The year-to-date figures are likely more indicative of the shifts in sourcing caused by the threat of increased prices and political strife, and the imperative to reduce risk even as many firms still prefer Chinese production quality to most competitors.

U.S. apparel imports from China for the first 11 months of the year fell 7.59 percent to a value of $23.51 billion. This brought China’s import market share–still in the top slot–down 6.63 percent to 30.25 percent in value terms for the year through November.

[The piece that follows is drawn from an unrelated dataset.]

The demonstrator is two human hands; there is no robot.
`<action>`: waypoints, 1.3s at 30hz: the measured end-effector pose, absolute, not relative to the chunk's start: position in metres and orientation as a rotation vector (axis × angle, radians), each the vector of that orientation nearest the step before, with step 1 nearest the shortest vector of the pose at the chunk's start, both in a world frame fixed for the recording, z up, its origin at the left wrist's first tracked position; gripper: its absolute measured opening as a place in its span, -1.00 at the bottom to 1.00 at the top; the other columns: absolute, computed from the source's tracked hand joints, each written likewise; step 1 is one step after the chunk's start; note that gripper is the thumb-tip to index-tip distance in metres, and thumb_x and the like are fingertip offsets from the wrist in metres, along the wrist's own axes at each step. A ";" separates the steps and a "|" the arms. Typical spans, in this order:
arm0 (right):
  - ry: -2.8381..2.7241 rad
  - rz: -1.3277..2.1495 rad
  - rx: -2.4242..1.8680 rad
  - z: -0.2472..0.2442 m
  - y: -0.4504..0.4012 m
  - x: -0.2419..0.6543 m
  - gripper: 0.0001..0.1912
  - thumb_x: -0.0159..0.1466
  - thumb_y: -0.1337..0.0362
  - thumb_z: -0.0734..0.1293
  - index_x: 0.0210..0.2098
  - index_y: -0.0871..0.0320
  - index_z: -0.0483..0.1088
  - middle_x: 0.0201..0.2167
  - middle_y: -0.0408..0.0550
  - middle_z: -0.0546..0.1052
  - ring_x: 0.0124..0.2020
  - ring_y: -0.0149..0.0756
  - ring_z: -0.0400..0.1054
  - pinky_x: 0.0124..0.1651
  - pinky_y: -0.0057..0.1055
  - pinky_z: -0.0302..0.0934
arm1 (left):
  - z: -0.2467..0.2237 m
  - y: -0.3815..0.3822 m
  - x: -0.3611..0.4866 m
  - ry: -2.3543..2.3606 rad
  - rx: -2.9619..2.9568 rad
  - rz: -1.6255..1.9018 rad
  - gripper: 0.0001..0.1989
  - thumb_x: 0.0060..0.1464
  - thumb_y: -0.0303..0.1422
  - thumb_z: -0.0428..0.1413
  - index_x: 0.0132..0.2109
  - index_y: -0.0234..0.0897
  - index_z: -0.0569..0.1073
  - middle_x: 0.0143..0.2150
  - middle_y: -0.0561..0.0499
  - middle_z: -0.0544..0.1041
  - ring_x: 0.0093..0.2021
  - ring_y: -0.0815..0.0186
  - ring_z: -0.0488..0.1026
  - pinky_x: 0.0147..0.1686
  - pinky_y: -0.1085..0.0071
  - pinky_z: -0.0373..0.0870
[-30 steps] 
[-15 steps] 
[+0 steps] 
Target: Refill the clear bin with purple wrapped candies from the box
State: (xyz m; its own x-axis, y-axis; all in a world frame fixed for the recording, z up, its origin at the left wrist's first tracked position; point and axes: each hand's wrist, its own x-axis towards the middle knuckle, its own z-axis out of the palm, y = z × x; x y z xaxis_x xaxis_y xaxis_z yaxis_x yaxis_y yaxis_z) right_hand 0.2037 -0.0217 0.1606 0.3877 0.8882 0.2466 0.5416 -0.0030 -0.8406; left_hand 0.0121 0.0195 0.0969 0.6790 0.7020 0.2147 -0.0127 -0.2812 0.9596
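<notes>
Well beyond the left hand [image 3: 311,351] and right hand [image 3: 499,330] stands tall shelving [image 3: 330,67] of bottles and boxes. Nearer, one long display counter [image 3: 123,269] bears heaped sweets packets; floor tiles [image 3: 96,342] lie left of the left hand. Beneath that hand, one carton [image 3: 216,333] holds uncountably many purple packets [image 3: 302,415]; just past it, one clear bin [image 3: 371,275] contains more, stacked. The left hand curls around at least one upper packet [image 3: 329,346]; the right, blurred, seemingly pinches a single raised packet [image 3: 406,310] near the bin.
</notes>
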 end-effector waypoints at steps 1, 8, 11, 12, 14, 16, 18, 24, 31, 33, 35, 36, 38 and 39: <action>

Suppliers, largely Asian, are stealing away that market share, but Western Hemisphere makers also have gained as well. Apparel shipments from No. 2 Vietnam rose 10.37 percent year to date to $5.51 billion, but were down 12 percent to $281.94 million for the month compared to November 2018. Vietnam’s market share stood at 15.93 percent, a 10 percent gain for the year.

The move by importers to bring goods in early, as well as fears of holding too much inventory, led to a 9.4 percent decline in apparel imports from the world in November to $1.83 billion from a year earlier. Year-to-date apparel imports were up 0.3 percent from the same period in 2018 to $25.83 billion.

Among other top Asian suppliers, imports from Bangladesh increased 10.09 percent so far this year to $5.51 billion, as shipments from India rose 6.73 percent in the period to $3.81 billion, imports from Cambodia were up 11.41 percent to $2.49 billion and shipments from Pakistan gained 5.99 percent to $1.33 billion.

In the Top 10 Western Hemisphere suppliers, imports from Mexico fell 6.13 percent year to date to $2.92 billion and El Salvador’s shipments were down 2.74 percent to $1.7 billion, while imports from Honduras increased 9.52 percent to $2.56 billion. Overall shipments from the Western Hemisphere rose 1.28 percent to $13.2 billion in the period.

On a smaller scale, imports from Sub-Saharan Africa countries were up 16.66 percent in the first 11 months of the year to $1.33 billion. Key contributors included Kenya, Madagascar and Ethiopia.